A filing with the Securities and Exchange Commission revealed today that Starboard Value has increased its stake in Brink’s. After the first reports of the activist firm’s movement on the stock, shares climbed as much as 4.3% to $29.62 per share.

Brink's Company Starboard Value

Starboard dives further into Brink’s

Starboard had already been the largest shareholder of Brink’s as of July 28 when it had an 8.9% stake in the security company. The firm said in a filing that it has raised its stake to 12.4% and that it intends to try to push for change there.

In a press release, Starboard said it sent a letter to Brink’s board, saying that “a strategic combination with another global cash logistics company” could help turn around the company’s continuing underperformance.

Starboard pushes for improved performance

The firm said that a number of Brink’s rivals had been able to improve their logistics and technology while also cutting costs. The result was higher profitability and better customer service. The competitors that were named include Loomis, G4S and Dunbar Armored.

Starboard also advised that the security company could institute a compensation structure that is “more incentive-based” to improve the results of its branches and field-level employees. The firm also wants to see management focus on non-value-driving costs like corporate aircraft and having more than one headquarters in the U.S.

Starboard also focuses on Advance Auto Parts

Just last week, Starboard Value said it was targeting Advance Auto Parts, so today’s news about Brink’s marks the second announcement of a new activist target from the firm in less than a week. Starboard’s investment into Brink’s is further along than the investment in Advance Auto Parts is, as the latter’s stake is a minority stake of 3.7%.

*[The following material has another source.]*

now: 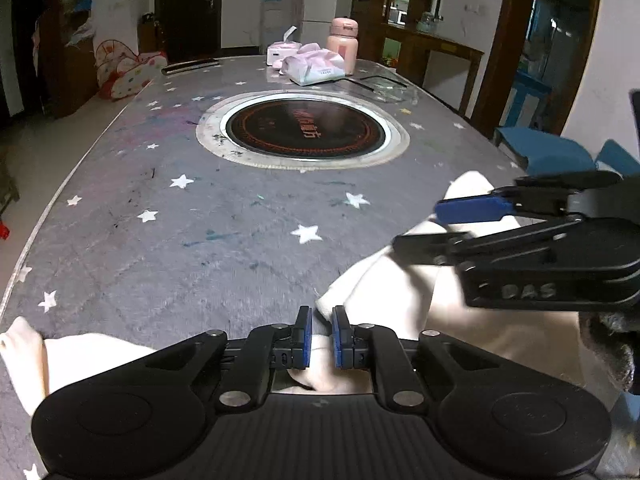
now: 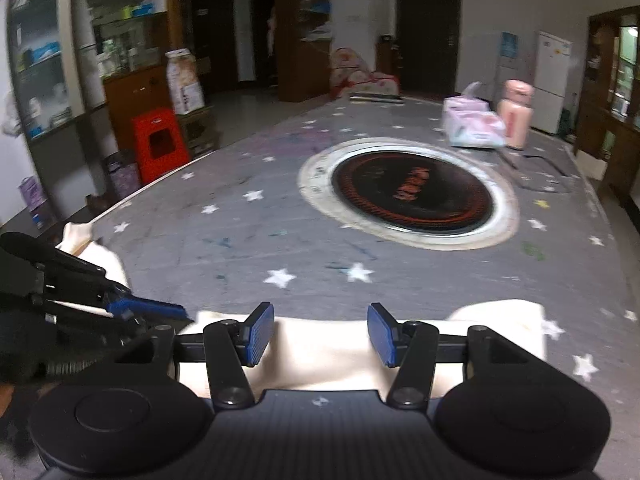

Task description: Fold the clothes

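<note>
A cream-white garment [image 1: 384, 280] lies at the near edge of the grey star-patterned table [image 1: 200, 220]. It also shows in the right wrist view [image 2: 320, 348]. My left gripper [image 1: 322, 326] hovers over the garment with its blue pads a narrow gap apart; cloth shows below the pads, and no cloth is visibly pinched. My right gripper [image 2: 320, 334] is open wide just above the garment, nothing between its pads. It shows from the side in the left wrist view [image 1: 440, 226], over the garment's right part. The left gripper shows at the left edge of the right wrist view [image 2: 160, 312].
A round black induction plate [image 1: 308, 130] in a metal ring sits in the table's middle. Tissue packs [image 1: 316, 66] and a pink flask [image 1: 342, 44] stand at the far end. A red stool [image 2: 160, 140] and shelves stand left of the table; blue chairs [image 1: 556, 152] stand right.
</note>
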Motion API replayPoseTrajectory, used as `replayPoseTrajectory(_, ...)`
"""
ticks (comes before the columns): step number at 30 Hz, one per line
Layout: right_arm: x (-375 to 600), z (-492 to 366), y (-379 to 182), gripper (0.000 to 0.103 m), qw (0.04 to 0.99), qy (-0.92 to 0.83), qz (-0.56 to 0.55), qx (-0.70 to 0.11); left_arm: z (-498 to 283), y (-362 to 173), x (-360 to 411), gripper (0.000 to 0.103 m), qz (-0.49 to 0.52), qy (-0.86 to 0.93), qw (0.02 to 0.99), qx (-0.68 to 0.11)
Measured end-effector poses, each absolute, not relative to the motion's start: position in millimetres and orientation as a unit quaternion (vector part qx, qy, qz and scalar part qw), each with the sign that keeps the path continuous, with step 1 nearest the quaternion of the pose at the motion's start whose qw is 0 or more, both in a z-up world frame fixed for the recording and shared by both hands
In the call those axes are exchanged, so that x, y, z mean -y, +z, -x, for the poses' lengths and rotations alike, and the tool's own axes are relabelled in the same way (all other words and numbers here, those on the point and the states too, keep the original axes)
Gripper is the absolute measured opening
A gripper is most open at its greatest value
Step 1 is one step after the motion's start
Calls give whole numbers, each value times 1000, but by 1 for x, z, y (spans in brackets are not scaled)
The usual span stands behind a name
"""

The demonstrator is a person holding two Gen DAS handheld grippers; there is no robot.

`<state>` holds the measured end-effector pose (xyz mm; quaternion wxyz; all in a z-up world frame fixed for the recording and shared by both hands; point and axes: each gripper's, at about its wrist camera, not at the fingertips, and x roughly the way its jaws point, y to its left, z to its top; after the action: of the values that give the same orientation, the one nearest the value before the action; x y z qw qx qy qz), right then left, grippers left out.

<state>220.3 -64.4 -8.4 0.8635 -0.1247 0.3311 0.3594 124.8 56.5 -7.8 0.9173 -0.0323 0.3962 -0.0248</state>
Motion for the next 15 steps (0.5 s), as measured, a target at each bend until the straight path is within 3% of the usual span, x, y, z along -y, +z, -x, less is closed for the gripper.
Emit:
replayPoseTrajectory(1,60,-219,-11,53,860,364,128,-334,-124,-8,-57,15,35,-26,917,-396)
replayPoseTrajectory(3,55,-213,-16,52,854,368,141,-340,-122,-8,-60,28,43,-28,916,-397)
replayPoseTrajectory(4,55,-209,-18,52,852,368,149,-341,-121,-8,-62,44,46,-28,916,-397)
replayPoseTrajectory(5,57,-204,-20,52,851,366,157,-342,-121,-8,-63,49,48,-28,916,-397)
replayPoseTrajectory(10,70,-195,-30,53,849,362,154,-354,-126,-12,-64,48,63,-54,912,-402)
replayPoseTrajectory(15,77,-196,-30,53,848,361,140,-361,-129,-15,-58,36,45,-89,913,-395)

Starboard has a history of pushing for change, especially cost-cutting measures, at companies it feels are underperforming in the areas of profits. In the case of Advance Auto Parts, the firm said its operating margins are 800 to 900 basis points below the operating margins of its competitors AutoZone and O’Reilly Automotive. Starboard has offered a number of suggestions to help Advance Auto Parts close that gap.